The Data Center Gold Rush: Why Everyone’s Building AI Supercomputers (And Why It Matters)

There’s a massive AI infrastructure arms race happening right now, and most people have no idea it’s even going on.

There’s a massive AI infrastructure arms race happening right now, and most people have no idea it’s even going on.

If you’ve been paying attention to tech news lately, you might’ve noticed something weird: companies are spending absolutely insane amounts of money building data centers specifically for artificial intelligence. We’re talking billions. Plural.

CoreWeave just filed for an IPO targeting a $35 billion valuation. Nebius signed a $17 billion deal with Microsoft. NVIDIA is basically printing money selling GPUs faster than they can make them. And according to industry analysts, spending on AI infrastructure is expected to hit over $200 billion by 2028.

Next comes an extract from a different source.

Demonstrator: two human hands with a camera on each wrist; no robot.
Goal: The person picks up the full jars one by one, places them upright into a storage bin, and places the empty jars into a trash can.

So what the hell is going on? Why are we suddenly building massive computing facilities like we’re preparing for digital war?

The Problem: AI Needs Ridiculous Amounts of Computing Power

Here’s the thing about modern AI – especially the stuff like ChatGPT, Midjourney, and all these new models that seem to drop every week – they require absolutely monstrous amounts of computing power to train and run.

Training a single large language model can cost tens of millions of dollars in compute alone. Running these models for millions of users simultaneously? That takes thousands upon thousands of specialized chips working together in perfect harmony.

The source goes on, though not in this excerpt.